WORDS: JAMES DOUGLAS, CURATOR, THE BRITISH INSTITUTE OF FLORENCE FILM APPRECIATION PROGRAMME

“Everything I learned I learned from the movies”
Audrey Hepburn

Quicksand. A boy disappears, swallowed up forever. Death in the desert. A graphic image from David Lean’s epic Lawrence of Arabia. Not bad for a first cinematic memory sometime in the 1960s on a vast screen at a South African drive-in with one tinny speaker hanging on the side window of a red and white Peugeot station wagon on a family Saturday night out. An early pseudo trauma perhaps that triggered a passion for a life lived in and through images exotic or banal, everyday or fantastic, historical or futuristic, swooning in the unending immensity of screen space.

Jump cut/flash-forward 30 years.
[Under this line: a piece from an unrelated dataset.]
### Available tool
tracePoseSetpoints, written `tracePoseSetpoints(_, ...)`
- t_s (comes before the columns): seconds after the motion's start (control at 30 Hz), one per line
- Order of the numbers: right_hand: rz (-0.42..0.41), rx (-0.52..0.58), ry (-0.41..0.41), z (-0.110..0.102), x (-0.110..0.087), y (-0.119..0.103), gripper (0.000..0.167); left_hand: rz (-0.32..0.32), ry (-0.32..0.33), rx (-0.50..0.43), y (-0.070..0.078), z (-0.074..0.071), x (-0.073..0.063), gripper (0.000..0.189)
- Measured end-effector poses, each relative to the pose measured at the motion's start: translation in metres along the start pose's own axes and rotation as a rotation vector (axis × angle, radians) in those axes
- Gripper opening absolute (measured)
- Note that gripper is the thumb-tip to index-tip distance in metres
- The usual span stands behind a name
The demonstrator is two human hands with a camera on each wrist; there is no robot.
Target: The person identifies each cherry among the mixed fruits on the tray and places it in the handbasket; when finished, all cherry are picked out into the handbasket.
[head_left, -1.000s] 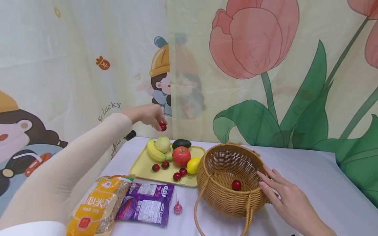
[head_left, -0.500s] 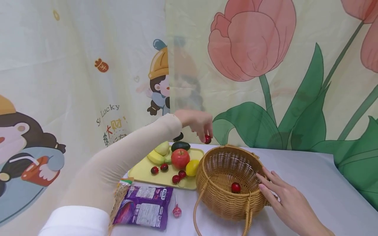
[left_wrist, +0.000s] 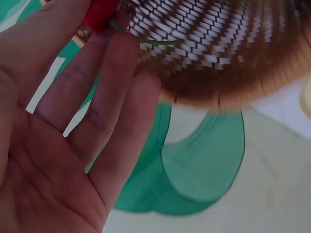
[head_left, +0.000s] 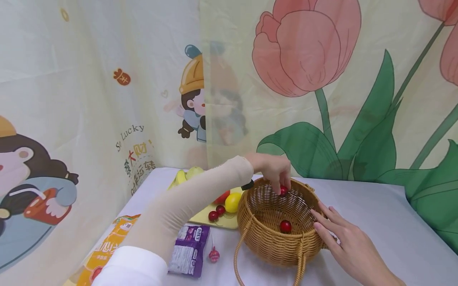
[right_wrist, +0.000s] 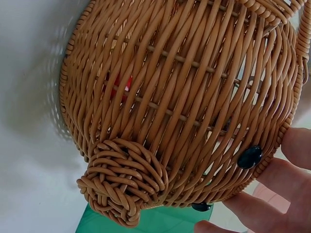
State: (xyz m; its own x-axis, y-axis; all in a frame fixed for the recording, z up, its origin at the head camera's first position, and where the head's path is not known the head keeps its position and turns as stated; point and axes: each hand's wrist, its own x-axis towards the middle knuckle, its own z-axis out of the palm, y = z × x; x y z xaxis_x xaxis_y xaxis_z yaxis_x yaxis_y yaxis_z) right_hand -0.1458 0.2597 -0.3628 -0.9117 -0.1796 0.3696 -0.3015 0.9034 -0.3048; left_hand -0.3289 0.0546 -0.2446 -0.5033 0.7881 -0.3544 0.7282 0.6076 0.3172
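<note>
My left hand [head_left: 274, 170] pinches a red cherry [head_left: 284, 191] just inside the far part of the wicker basket's [head_left: 273, 248] opening. In the left wrist view, the cherry [left_wrist: 100, 14] sits at the fingertips with its green stem [left_wrist: 158, 42] trailing towards the basket wall. A second red cherry [head_left: 285, 227] lies at the bottom of the basket, showing red through the weave in the right wrist view. My right hand [head_left: 350, 240] rests its extended fingers against the basket's right rim. The basket's handle hangs down at the front.
Left of the basket, a yellow tray [head_left: 204, 217] bears a lemon [head_left: 233, 203], an apple, bananas [head_left: 180, 177] and cherries [head_left: 213, 216], partly behind my left sleeve. Nearer stand a lollipop [head_left: 214, 255], a purple packet [head_left: 189, 254] and an orange bag [head_left: 107, 250]. A printed curtain hangs behind.
My left hand has carried the cherry rightward from above the tray, then down into the basket's opening. My right hand stays at the rim.
</note>
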Motion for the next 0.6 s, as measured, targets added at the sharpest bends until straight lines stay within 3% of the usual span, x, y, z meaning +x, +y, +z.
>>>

A clairvoyant in a distant galaxy far, far away foresees a room full of people with a speaker (me) talking about cinema in English. Whether or not this was a mystical prediction or wish fulfilment, the opportunity arose some 18 years ago when, newly employed by the British Institute of Florence as an English teacher, I proposed as a side-line a programme of movies of interest in themes of my choice with presentation, screening and discussion on a weekly basis in the beautiful setting of the Harold Acton Library on the banks of the Arno. The first session was on a cold Friday afternoon in November, 1999 with a handful of people gathered to feast their eyes and ears on The Third Man in a series entitled Word into Image – movie adaptations of novels or short stories. The relatively primitive technology of that first session has now evolved into a sophisticated projection system, and some 500 sessions later Talking Pictures continues to thrill, shock, frustrate, bore, perplex, amuse, depress, and all the rest – a bit like life, really.
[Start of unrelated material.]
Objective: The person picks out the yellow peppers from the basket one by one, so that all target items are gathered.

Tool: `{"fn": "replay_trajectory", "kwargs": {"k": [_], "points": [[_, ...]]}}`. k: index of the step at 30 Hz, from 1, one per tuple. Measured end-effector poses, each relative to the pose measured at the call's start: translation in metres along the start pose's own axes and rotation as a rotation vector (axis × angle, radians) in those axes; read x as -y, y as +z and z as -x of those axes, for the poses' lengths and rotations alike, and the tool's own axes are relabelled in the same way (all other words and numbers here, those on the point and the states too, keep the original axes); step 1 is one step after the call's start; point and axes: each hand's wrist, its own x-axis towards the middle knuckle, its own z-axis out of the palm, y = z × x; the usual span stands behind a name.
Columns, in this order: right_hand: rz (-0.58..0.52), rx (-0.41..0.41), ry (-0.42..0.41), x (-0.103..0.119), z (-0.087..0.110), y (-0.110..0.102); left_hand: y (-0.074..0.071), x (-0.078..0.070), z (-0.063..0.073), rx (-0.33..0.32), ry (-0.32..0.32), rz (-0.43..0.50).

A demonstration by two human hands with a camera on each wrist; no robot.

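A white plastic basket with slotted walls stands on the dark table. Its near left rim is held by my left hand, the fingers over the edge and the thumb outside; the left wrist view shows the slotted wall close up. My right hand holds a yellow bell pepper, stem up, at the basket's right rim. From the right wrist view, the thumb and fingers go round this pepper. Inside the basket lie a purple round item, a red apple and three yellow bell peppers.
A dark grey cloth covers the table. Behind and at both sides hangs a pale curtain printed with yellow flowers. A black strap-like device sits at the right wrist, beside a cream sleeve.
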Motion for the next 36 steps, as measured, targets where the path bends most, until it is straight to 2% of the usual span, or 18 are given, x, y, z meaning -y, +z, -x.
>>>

Half a life lived through movies. Combining interest, location and ambition led to the undertaking part time of an M Phil in Italian Studies through Bristol University, with a view to teaching visiting undergraduates on a year out the History of Italian Cinema. The programme ran for some years and then developed more widely to include American undergraduates on Study Abroad programmes. The history of Italian cinema is really the social, cultural, and economic history of 20th century Italy. What you learn from the movies tells you everything about the country. From the silent movies glorying in the classical past – so useful for Fascist propaganda – to the desperately sad Neo-Realist works of the 1940s through Comedy Italian style and then the golden age of Fellini, Antonioni, Bertolucci and so on. A panoply of lives lived in times past. A cultural vademecum that through images imprints in the brain and stays. The canon needs respecting and delivers.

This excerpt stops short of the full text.